The World from Berlin A German Underclass? What Underclass?

On cue for World Poverty Day, a controversy has erupted in Berlin over one politician's use of one word -- "underclass" -- as if no one in the German government had quite realized that poor people existed. The truth is that poverty has existed here for years, but recently it has been getting worse.

Years after welfare reform in Germany began to cause social unrest, politicians in Berlin have rediscovered poverty. A wide-ranging study released on Monday reports an unsurprising gap between the German rich and poor. It also warns of a "disenfranchised precariat," apparently a new sociological term referring to Germans whose future looks precarious.

A study released on Monday by the Friedrich Ebert Foundation, which is aligned with the center-left Social Democratic Party (SPD), claims that 6.5 million Germans live in poverty without much prospect of improving their lot. That's eight percent of all Germans; and that figure rises up to 20 percent in some parts of the former east. Of those surveyed who were living under the poverty level -- which the think tank described as a monthly take-home wage of less than €938 (e.g. less than 60 percent of the average German salary) -- the average person had an income of €424 per month. They also shared other uncomfortable traits: heavy indebtedness, a low-level of education, they often have little or no familial support to fall back on and they have a penchant for politics with an authoritarian bent.

The surge in poverty is being attributed to a dramatic number of long-term unemployed in the country (especially in the states that were part of East Germany) and the level of education and qualifications necessary to get a foothold in today's job market. The study's author even went so far as to warn that Germany was in a greater danger of "sliding into poverty" than other European countries.

The debate first got rolling about a week ago, when SPD party chairman Kurt Beck sought to dress the problem to the Frankfurter Allgemeine Sonntagszeitung in plain words. "Many people call it an underclass problem," he said. "There are far too many people in Germany who see no more hope of improving their situation." He called this underclass a new phenomenon because poor families in the past had always tried to do better. But these days, he said, they've given up.

In the wake of the poverty report, politicians and newspapers from the right and left have tried to grapple with the problem -- or at least explain it away. Chancellor Angela Merkel on Monday said the German government would "not resign itself to accepting this division (between rich and poor)," while the Social Democrats' second-in-command, Franz Müntefering, said "underclass" was just an unfortunate term -- since "there are no classes" in Germany. Nevertheless, another of the study's claims is that the divide between the rich and poor is growing.

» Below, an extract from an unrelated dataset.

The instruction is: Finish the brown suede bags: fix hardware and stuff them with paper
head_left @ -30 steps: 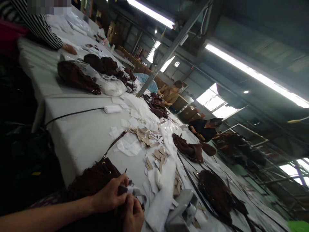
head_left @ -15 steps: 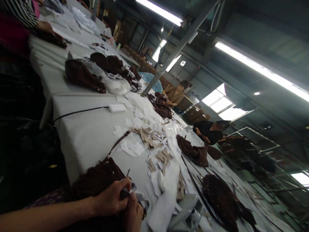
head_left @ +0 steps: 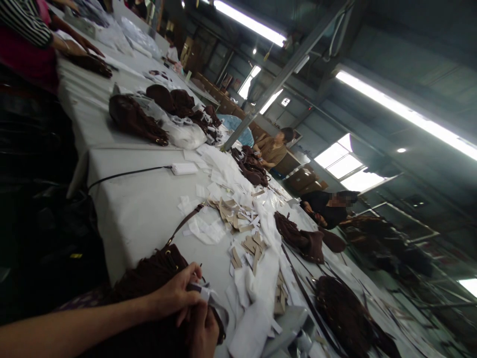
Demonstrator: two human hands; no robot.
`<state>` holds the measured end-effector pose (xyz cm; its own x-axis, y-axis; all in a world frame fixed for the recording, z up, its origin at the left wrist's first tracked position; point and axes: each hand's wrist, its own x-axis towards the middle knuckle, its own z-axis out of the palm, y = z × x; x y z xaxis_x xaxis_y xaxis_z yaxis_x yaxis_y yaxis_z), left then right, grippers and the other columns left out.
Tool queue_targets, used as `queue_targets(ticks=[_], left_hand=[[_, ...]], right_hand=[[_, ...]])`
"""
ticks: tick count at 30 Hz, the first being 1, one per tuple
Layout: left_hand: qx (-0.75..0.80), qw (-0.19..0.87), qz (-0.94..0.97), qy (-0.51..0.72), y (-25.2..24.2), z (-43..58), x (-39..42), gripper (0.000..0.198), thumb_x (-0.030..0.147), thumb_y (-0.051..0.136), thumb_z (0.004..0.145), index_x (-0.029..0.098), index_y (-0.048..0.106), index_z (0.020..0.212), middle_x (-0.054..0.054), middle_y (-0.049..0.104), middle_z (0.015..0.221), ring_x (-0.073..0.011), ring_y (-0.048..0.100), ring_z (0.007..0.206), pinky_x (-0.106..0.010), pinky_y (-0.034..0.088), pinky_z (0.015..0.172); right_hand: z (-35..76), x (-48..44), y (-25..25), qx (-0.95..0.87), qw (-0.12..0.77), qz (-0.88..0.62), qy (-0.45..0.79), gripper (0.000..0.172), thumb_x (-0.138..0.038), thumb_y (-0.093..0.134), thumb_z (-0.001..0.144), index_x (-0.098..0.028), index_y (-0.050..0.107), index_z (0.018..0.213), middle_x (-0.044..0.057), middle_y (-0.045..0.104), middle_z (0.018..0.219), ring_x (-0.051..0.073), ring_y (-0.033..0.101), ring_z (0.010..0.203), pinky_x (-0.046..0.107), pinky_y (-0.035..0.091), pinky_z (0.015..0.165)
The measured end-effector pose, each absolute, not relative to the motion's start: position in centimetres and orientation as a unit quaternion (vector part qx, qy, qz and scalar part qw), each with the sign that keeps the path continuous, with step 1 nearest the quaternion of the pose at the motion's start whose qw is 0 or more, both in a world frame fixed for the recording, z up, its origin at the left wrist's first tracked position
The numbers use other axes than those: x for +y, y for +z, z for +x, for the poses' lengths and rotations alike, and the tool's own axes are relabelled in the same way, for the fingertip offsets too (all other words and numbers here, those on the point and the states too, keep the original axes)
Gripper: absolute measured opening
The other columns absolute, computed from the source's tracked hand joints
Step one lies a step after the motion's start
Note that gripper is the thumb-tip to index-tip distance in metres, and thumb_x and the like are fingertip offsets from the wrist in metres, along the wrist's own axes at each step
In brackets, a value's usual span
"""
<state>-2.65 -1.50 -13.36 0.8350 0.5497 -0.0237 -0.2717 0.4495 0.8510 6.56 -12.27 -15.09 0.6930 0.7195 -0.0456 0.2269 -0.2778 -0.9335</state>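
Note:
A dark brown fringed bag (head_left: 149,278) lies at the near edge of the white table (head_left: 137,209), its strap (head_left: 185,221) stretched away across the cloth. My left hand (head_left: 175,296) rests on the bag with its fingers pinched on a small white paper strip (head_left: 206,293). Just below it, my right hand (head_left: 201,330) is closed round the same strip against the bag's dark hardware.
White paper pieces (head_left: 223,174) and tan tags (head_left: 233,214) litter the table. More brown bags (head_left: 136,119) lie further along, one (head_left: 301,238) mid-table. A white charger (head_left: 184,169) with black cable sits ahead. Other people work at the far left (head_left: 30,35) and across the table (head_left: 274,149).
My two hands have stayed on the bag, working the white strip slightly. The view has drifted, and the far-left person's hands have moved onto a dark piece.

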Motion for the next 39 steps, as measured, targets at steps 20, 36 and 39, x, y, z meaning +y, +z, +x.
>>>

Beneath this squabble, of course, runs an ongoing debate over how to reform Germany's expensive welfare system, and the German business daily Handelsblatt argues that ex-Chancellor Gerhard Schröder's attempts to make difficult cuts with the so-called Hartz IV reform package were "important steps to deal with the 'underclass problem'" -- "even if the labor unions and the left wing of (Schröder's) SPD would rather not hear that." The controversial Hartz IV package scaled back benefits to the country's jobless.

The center-right Frankfurter Allgemeine Zeitung argues the German left needs to answer for the new underclass; the paper points out that "hardly any nation in the European Union spends as much as Germany on social benefits -- and hardly any gets such poor results." The German welfare state needs to be reformed, writes the editor. "The problem lies in the welfare state itself, which pays workers to drop out of the labor market instead of trying to re-activate them."

The left-wing Die Tageszeitung piles on the SPD for abandoning its traditional role of defending the workers and the poor. The Hartz IV reforms have been unpopular in Germany for cutting benefits to unemployed workers, but the commentator argues that the reforms aren't the real source of the problem: "Hartz IV has only made the new poverty visible." The paper criticizes Social Democrats for taking a Tony Blair-style New Labour approach and "sweeping away the old social state" without developing practical policies for the aftermath. "Western German society has considered itself egalitarian and socially pliable for a long time," the paper writes. "But for a long time that's been a fantasy."

The center-left Süddeutsche Zeitung deals with the problem in more depth, pointing out that the "new social question" of poverty in the German welfare state was identified years ago, in the late '70s -- "although the problem has multiplied in the meantime." Recession after recession has increased unemployment, generations of Germans have grown dependent on the state, and East Germany -- last but not least -- has collapsed, writes the paper. The post-industrial wave sweeping America and Europe has also cost Germany millions of jobs. The editors therefore argue in favor of welfare reform and job creation. "Economic growth alone won't solve social problems that have taken decades to develop," they conclude. "But it will create a necessary foundation for a successful fight against poverty."